The agent shows a curated set across multiple merchants, filtered to her preferences and size. Options where her size is out of stock are never shown. Over one or two rounds of refinement, Maggie narrows to three options. The agent surfaces constraints she had not thought to specify: one merchant has her size at a local store for try-on, another ships in 3 days, a third ships from Portugal with a timeline that is tight for the trip.

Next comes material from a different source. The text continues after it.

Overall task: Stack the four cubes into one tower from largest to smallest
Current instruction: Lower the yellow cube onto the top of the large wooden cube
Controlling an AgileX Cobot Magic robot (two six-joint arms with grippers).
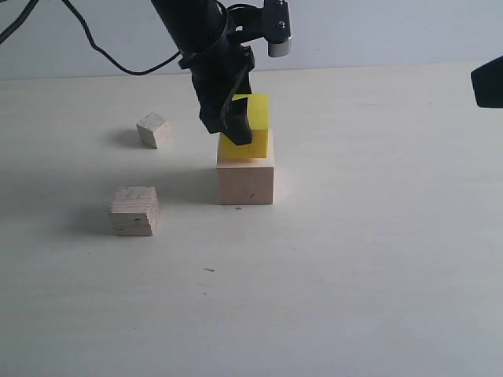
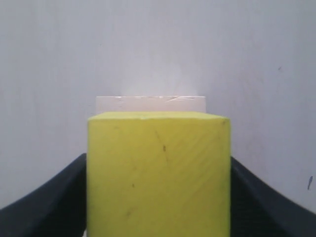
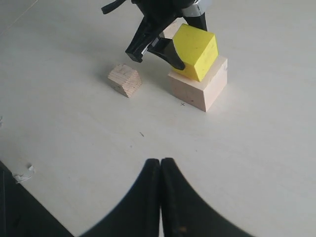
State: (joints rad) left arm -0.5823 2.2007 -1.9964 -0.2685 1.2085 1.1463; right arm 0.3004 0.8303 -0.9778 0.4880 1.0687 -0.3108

Then the agent introduces financial context: her Amex has a $22 statement credit at Anthropologie through the end of the month, and the Reformation purchase would earn 3x points on her Chase Sapphire. The agent is doing cross-issuer math that Maggie would never do herself, because the information is scattered across three card apps, none of which know she is shopping for a dress.

At no point did Maggie visit a merchant’s website, type a search query, or compare shipping policies across tabs. The agent identified a latent need, curated options from context no single merchant has in aggregate, and surfaced payment optimization. The human retained final judgment.

Compound Intent: The Disneyland Trip

When Maggie tells her agent “We want to take the kids to Disneyland over spring break,” the agent hears five or six separate purchases: flights, hotel, park tickets, rental car, dining. Four tickets, a hotel for five nights, flights, and meals can reach $5,000 to $7,000.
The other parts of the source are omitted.